Just like a carpenter can't finish a job without his tool belt, a good family researcher must have his or her own set of tools, and no tool kit is complete without a collection of maps.
There are many different types of maps: street maps, topographical maps, census maps, railway maps, insurance maps, old survey maps and highway maps, just to name a few. Each type of map can provide alternative views of the same area, allowing you to interpret why your ancestors ended up where they did.
A topographical map, for example, which shows the physical characteristics of an certain area, might give you an idea as to why you ancestor decided to settle in that specific place. Was he a farmer? Perhaps the land near the river was very fertile. Were there steep hills nearby? How would that affect the routes he chose to navigate the area?
Railway maps can help you determine which routes your ancestor used to travel the country. They might even indicate why your ancestor chose his home place.
Census maps are especially useful. Not only do they illustrate the physical boundaries of counties during a specific time period, but they also show how county lines shifted over time. This is key when searching for records. For example, perhaps your ancestor lived in one county, and he lived on the same property for his entire life, yet when you search that county for his will and estate records, nothing turns up. Why? By examining census maps, you would discover that while your ancestor never moved, the county line did, which is why his estate papers would be in an adjacent county.

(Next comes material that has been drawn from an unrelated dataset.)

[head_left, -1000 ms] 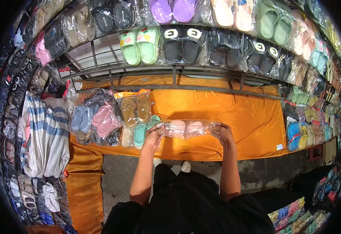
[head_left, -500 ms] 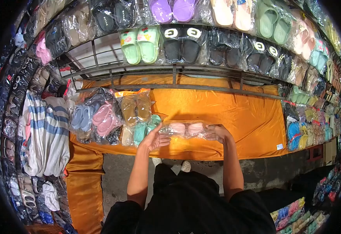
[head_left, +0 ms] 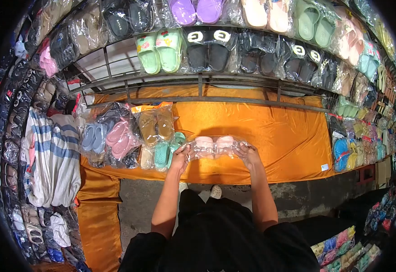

Highway maps can also prove to be helpful when you're tracking ancestors. With few exceptions, many modern-day highways mirror the migration routes taken centuries earlier. These maps can give you an idea of the paths your ancestor might have taken when moving from one place to another.
There are many different components of a successful family researcher's tool kit, maps being only one of them. Don't underestimate the importance of studying and collecting different types of maps. One of them might just provide the missing piece to your family puzzle.